The language wasn't incidental to Mr. Gingrich's politics. He was the first Fox News Republican, less interested in policy than in scoring points on TV.

That was the honeymoon period, but Mr. Gingrich's political career unravelled in the late 1990s, because of a congressional corruption investigation and revelations about his baroque personal life: He divorced his first wife, Jackie, in 1980 while she was battling cancer and he was carrying on an affair with Marianne Ginther, whom he married the following year. In the 1990s, even as he inveighed against Bill Clinton's marital infidelity, he carried on another affair, with congressional staffer Callista Bisek; meanwhile, Marianne Gingrich was grappling with a diagnosis of multiple sclerosis.

In an interview this week on ABC News, Marianne claimed that in the late 1990s her husband suggested that they have an "open marriage" in which she would allow him to continue to enjoy the favours of his mistress. She refused, she says, and so Callista became the third Mrs. Gingrich in 2000. (Mr. Gingrich denies the story.)

Mr. Romney comes from a church founded by the notoriously many-wived Joseph Smith, but Mormons have long since adopted the monogamous norm and the former Massachusetts governor seems to have a blissful nuclear family. If there's a polygamist in this race, given his serial overlapping relationships, it's Mr. Gingrich.

You'd think this might be a problem for conservatives who preach family values, but apparently not: Former vice-presidential candidate Sarah Palin has endorsed Mr. Gingrich and said this week that he is "now going to soar even more" because he's being targeted by the mainstream media. Right-wing radio stalwart Rush Limbaugh quipped, "Everybody's had an angry ex-spouse." (Mr. Limbaugh has been married four times.)

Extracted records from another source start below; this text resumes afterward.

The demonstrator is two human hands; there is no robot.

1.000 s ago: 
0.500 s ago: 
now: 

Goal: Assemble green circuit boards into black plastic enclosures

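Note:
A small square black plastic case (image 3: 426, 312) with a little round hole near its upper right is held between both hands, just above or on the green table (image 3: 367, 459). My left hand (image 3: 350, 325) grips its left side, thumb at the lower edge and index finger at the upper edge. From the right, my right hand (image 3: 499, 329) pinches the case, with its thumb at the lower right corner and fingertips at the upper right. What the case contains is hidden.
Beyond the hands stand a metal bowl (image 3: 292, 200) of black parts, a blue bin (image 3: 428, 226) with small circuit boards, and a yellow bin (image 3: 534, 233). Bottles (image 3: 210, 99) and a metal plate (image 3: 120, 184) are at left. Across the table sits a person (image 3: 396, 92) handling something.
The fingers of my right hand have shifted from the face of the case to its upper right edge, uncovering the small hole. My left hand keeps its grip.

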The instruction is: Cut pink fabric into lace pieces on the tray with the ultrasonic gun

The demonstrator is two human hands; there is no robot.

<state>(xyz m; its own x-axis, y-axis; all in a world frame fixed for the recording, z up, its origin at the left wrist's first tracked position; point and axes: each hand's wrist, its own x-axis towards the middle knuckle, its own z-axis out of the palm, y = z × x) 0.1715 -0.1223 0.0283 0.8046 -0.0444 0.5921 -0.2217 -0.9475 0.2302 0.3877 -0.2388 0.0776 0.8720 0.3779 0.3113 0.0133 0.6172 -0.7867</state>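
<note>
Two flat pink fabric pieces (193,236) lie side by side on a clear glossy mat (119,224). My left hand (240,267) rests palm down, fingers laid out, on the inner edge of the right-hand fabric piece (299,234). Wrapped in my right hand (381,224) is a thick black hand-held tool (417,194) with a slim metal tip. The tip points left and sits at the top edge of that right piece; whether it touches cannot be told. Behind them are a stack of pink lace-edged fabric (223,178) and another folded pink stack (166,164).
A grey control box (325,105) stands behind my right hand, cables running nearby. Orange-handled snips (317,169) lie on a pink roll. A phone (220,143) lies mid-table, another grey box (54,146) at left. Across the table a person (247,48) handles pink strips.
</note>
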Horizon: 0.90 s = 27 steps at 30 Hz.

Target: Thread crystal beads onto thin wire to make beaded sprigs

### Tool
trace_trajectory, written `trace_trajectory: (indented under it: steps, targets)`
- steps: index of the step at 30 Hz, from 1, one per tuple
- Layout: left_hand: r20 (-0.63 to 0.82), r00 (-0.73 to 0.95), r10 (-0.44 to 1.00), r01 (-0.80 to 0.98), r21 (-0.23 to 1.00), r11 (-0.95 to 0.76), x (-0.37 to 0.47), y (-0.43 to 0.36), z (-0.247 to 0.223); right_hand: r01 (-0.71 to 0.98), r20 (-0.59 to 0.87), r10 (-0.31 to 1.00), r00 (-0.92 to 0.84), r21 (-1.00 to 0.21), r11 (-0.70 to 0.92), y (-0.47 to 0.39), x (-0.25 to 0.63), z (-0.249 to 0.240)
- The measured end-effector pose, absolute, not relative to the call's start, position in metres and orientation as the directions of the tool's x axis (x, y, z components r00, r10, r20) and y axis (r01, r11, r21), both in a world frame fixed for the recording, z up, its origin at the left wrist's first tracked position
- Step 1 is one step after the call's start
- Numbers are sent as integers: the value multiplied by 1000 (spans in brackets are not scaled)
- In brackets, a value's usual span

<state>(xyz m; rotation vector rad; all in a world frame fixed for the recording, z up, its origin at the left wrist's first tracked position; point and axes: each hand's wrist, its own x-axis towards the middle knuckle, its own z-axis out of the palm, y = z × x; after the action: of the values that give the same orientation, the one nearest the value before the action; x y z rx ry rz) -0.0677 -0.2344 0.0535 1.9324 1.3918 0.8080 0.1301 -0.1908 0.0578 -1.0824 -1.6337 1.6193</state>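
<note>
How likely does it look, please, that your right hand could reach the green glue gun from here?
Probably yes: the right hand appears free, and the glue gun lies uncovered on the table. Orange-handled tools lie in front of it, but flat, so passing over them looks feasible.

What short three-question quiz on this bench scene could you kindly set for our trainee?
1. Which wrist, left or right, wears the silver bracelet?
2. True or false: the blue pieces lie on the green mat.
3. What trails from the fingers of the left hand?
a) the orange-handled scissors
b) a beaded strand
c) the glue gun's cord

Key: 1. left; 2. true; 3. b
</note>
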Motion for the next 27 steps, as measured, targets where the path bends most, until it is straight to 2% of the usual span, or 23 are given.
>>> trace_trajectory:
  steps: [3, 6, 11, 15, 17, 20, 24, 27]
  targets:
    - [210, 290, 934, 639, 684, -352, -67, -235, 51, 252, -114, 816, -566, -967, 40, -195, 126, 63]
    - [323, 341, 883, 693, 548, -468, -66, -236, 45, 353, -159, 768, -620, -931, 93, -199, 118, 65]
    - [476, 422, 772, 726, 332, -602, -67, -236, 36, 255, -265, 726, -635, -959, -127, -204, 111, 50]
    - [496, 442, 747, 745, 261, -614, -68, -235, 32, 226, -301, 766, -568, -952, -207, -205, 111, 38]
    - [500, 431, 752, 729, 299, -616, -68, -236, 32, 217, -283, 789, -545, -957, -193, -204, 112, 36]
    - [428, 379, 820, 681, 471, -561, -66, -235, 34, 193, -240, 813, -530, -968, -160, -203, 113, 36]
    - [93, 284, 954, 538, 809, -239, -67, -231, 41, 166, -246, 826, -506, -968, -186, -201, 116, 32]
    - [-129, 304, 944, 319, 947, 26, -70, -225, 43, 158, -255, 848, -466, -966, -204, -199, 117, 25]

Mr. Obama admires the novels of Philip Roth, but it's Mr. Gingrich who's Rothian, as given to free-floating rants and illicit sexuality as a full-grown, pastier Alexander Portnoy.

Will Mr. Gingrich make a Saturday-night conquest, and might voters regret it Sunday morning? Ultimately, with him and the GOP, it's a love-hate affair. In 1995, David Frum described him as "a man of ideas and a subversively high level of culture"; last year, the former George Bush adviser offered a harsher view: Mr. Gingrich's problem, he said, "is not the infidelity. It's the arrogance, hypocrisy, and – most horrifying to women voters – the cruelty. Anyone can dump one sick wife. Gingrich dumped two."

But that's the thing about Newt: Whatever he is, he's not just anybody.

Jeet Heer is a writer based in Regina and Toronto.